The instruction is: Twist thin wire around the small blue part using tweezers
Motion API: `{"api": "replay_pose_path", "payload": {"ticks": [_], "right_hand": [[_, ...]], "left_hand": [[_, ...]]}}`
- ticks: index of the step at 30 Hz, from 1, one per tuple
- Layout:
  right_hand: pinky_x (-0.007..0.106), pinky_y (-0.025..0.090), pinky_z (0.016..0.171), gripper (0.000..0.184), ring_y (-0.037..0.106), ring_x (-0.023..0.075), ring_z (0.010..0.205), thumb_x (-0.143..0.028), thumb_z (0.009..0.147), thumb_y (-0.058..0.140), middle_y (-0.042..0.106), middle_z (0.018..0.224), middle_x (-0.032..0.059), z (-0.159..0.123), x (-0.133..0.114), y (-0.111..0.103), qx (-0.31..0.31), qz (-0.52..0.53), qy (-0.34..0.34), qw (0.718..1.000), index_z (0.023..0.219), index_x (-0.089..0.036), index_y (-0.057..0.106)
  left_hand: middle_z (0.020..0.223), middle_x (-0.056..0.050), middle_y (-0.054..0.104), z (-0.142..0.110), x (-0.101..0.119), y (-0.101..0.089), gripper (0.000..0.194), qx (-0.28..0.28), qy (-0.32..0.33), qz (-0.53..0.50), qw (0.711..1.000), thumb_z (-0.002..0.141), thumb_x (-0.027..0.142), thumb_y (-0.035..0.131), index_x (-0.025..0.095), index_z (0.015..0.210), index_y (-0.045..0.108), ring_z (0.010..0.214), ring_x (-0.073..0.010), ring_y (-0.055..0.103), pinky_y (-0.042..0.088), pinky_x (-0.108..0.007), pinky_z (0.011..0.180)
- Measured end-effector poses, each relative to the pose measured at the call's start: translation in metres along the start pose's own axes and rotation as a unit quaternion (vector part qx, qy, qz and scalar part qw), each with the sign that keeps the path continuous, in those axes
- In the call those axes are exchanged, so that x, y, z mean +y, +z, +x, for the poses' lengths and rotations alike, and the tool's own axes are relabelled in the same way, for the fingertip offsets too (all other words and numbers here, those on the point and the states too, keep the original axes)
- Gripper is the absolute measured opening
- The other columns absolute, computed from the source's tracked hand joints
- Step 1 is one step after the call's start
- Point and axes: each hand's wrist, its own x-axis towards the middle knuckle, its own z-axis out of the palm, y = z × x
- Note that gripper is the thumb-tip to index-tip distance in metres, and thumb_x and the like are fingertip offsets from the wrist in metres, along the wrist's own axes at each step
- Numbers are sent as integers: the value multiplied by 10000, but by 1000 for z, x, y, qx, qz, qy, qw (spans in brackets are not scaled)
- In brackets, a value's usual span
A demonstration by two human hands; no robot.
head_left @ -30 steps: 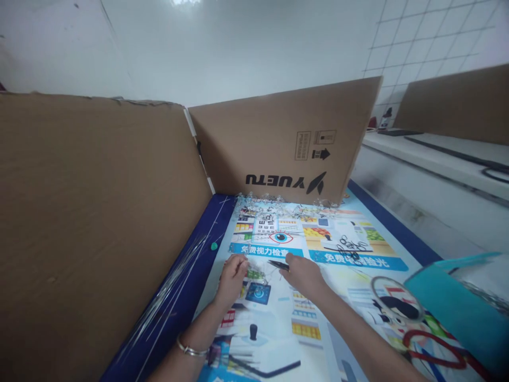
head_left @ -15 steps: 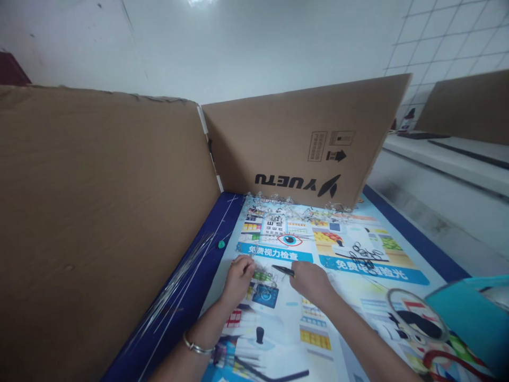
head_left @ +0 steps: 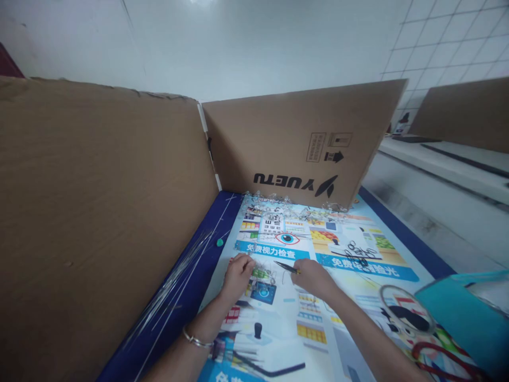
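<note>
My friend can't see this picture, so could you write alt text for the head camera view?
A right hand holds dark pliers beside a left hand over a colorful printed sheet, with cardboard panels standing behind and to the left.

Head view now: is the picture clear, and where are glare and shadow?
Head view: small glare at the top edge, on the wall; shadow where the cardboard panels meet; lower left corner dark; silvery strands soft, hard to separate.
</note>
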Motion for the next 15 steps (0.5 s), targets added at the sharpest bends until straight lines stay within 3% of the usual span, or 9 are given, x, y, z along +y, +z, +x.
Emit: {"api": "replay_pose_path", "payload": {"ticks": [6, 15], "right_hand": [[242, 352, 549, 233, 600, 213, 786, -352, 700, 511, 658, 836, 76, -5, 2, 0, -9, -13, 16, 1000, 789, -182, 644], [256, 385, 605, 232, 598, 220, 836, -171, 679, 481, 656, 889, 99, -8, -21, 10, 4, -44, 39, 998, 859, -164, 628]], "left_hand": [[635, -4, 512, 0, -3, 0, 237, 10, 8, -12, 1000, 792, 245, 427, 178, 574, 492, 681, -152, 497, 384, -253, 641], [612, 3, 500, 0, -5, 0, 254, 5, 14, 6, 1000, 790, 239, 421, 180, 547, 463, 671, -149, 497, 371, -251, 634]]}}
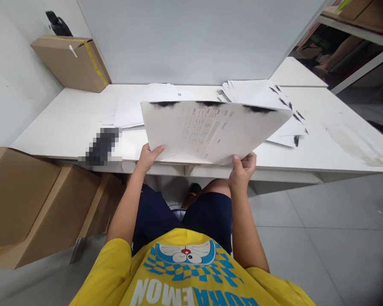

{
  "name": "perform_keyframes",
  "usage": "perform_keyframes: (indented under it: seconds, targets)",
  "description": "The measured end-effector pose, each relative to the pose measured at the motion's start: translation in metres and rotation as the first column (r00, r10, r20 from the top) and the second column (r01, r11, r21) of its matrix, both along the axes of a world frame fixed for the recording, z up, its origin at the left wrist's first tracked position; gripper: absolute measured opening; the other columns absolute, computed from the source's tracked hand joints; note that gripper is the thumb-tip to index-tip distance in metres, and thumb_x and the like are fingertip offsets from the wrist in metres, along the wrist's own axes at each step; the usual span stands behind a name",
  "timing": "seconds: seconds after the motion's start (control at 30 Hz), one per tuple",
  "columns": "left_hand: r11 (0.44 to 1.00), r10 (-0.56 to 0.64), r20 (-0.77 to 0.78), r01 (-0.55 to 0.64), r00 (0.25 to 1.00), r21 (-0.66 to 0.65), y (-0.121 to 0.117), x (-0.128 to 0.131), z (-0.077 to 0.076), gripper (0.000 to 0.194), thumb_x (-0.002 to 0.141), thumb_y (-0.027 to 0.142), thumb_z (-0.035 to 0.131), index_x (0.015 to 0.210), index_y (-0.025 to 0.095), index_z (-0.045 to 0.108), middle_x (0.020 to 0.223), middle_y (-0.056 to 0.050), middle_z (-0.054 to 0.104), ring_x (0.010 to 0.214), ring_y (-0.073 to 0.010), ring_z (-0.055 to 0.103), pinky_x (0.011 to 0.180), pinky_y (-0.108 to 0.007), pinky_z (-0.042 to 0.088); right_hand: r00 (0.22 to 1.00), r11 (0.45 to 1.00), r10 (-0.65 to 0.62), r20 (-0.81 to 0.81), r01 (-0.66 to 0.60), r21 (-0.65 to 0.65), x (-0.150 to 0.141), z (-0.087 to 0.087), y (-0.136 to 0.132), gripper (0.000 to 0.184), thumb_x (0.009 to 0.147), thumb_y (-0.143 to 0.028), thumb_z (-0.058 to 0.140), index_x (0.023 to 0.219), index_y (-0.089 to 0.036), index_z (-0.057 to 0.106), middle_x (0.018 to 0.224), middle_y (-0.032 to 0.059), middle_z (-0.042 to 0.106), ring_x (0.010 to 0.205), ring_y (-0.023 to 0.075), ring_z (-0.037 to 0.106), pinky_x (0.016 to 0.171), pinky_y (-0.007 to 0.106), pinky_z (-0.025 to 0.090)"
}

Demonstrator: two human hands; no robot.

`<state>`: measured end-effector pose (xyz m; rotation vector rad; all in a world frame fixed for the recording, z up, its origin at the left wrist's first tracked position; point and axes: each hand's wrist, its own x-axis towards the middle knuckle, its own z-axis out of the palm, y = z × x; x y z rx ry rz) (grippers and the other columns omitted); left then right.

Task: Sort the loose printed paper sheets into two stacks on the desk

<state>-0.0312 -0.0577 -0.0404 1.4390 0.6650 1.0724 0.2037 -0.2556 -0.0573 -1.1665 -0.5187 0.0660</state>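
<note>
Yellow shirt [178, 278]: large block letters, upside down in the view and partly cut by its lower edge, appear to spell "DORAEMON", with "DORA" in blue and "EMON" in white, beneath the cartoon face on the chest.
Held sheet [217, 127]: rows of small dark print and short bolder marks, too small to read.
Yellow tape on carton [94, 61]: tiny dark marks, illegible.

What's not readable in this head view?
All in the head view:
- Print on the held sheet: too small and faint.
- Some fingertips of the left hand and right hand: behind the held sheet.
- Whatever is under the dark patch: pixelated.
- Part of the right paper pile: behind the held sheet.
- Lower-left cardboard box: cut by left edge.
</note>
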Motion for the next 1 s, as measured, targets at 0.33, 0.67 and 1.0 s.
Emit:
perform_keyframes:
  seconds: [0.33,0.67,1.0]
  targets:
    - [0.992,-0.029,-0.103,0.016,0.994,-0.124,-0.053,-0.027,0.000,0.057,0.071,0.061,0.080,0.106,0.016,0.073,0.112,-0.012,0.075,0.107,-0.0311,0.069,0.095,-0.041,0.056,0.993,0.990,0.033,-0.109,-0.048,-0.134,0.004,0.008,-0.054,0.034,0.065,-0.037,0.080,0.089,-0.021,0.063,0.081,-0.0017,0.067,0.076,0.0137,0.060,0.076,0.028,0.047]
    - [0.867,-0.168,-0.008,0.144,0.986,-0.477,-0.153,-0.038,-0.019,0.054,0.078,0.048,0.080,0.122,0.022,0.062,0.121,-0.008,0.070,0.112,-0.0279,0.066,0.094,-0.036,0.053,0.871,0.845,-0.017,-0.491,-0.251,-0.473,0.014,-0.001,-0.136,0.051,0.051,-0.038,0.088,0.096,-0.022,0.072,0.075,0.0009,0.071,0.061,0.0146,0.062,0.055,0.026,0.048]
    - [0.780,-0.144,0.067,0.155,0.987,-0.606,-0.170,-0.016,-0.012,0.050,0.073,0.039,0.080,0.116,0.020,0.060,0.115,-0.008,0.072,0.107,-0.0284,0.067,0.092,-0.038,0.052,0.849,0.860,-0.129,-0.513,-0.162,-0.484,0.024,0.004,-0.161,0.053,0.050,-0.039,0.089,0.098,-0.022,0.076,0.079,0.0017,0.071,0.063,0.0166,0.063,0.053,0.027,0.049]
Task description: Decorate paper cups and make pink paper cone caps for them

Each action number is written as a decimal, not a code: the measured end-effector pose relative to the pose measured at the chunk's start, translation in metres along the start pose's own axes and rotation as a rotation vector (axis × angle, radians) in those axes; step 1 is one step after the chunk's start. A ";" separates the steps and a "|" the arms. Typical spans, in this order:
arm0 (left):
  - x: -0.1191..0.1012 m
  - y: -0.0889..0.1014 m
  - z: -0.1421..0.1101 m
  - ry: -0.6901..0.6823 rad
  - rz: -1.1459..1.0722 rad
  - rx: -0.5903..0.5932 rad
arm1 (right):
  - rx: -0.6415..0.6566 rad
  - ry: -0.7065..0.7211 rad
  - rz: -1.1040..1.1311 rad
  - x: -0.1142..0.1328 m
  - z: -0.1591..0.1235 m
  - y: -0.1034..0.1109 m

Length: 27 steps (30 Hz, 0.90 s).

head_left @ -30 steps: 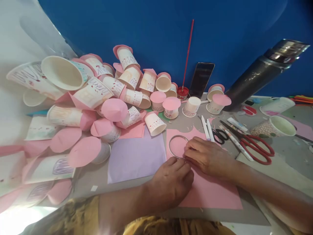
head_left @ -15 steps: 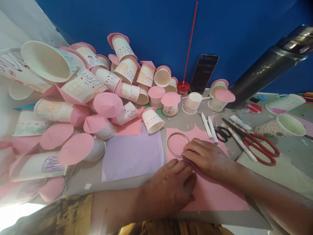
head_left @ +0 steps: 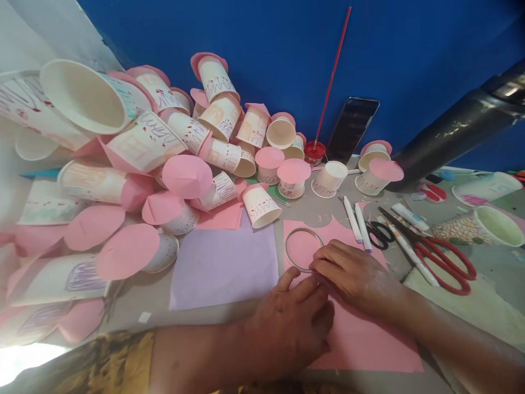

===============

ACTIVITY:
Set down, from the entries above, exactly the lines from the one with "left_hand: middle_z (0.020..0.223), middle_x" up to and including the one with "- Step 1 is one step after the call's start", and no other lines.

ANSWER:
  left_hand: middle_z (0.020..0.223), middle_x (-0.056..0.050), middle_y (-0.054..0.104), z (-0.142..0.110), x (-0.101..0.119), y (-0.101..0.089), gripper (0.000..0.194), qx (-0.28..0.28), qy (-0.32..0.33), qz (-0.53..0.50), qw (0.711..1.000), thumb_z (-0.002..0.141), thumb_x (-0.027..0.142), thumb_y (-0.035..0.131), index_x (-0.025..0.095), index_z (0.015..0.210), index_y (-0.045..0.108), ring_z (0.010..0.214), ring_x (-0.073..0.010), ring_y (-0.055..0.103), pinky_y (-0.042..0.088), pinky_x (-0.108..0.007), pinky_z (0.011..0.180)
- Measured end-effector poses, each relative to the pose measured at the call's start: translation in metres along the start pose's own axes and rotation as a unit quaternion (vector part qx, qy, qz and scalar part qw), each with the sign that keeps the path continuous, in those axes
- In the call those axes are exchanged, so that x, y, z mean +y, +z, +x, for the poses' lengths and rotations alike, and the tool's own axes are relabelled in the same way, for the fingertip offsets too (all other words and numbers here, those on the point and the states too, keep the original axes)
- Gripper is the absolute measured opening
- The other columns absolute, computed from the source's tracked hand joints
- Step 1 is one step after the call's start

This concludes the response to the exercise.